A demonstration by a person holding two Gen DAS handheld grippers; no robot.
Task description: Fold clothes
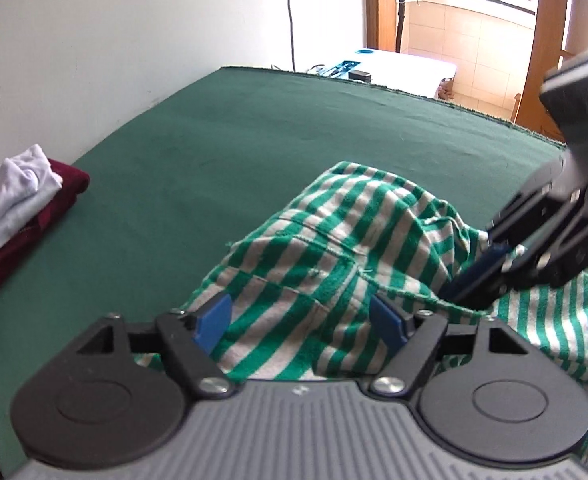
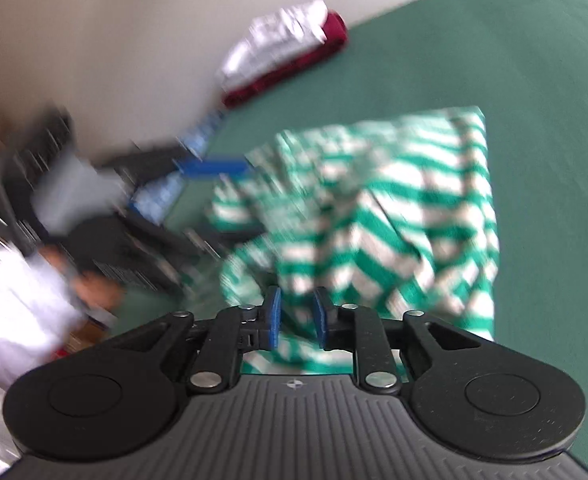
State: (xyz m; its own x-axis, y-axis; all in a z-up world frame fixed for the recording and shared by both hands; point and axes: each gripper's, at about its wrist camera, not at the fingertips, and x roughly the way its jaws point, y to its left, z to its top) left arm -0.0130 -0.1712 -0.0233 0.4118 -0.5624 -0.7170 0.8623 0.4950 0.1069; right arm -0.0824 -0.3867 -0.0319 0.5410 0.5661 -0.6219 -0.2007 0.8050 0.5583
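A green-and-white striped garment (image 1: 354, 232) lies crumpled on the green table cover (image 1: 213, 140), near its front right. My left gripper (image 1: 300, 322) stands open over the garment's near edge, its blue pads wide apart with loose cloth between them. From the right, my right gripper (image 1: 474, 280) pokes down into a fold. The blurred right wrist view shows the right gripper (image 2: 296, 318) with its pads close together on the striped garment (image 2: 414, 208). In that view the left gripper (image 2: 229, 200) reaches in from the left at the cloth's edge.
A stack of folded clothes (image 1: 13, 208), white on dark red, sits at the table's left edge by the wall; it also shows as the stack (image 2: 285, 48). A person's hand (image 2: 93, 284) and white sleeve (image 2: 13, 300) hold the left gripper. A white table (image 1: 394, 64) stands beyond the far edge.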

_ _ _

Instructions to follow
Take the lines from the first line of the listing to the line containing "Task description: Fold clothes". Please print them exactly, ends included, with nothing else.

Your response
A demonstration by a person holding two Gen DAS handheld grippers; no robot.
Task description: Fold clothes

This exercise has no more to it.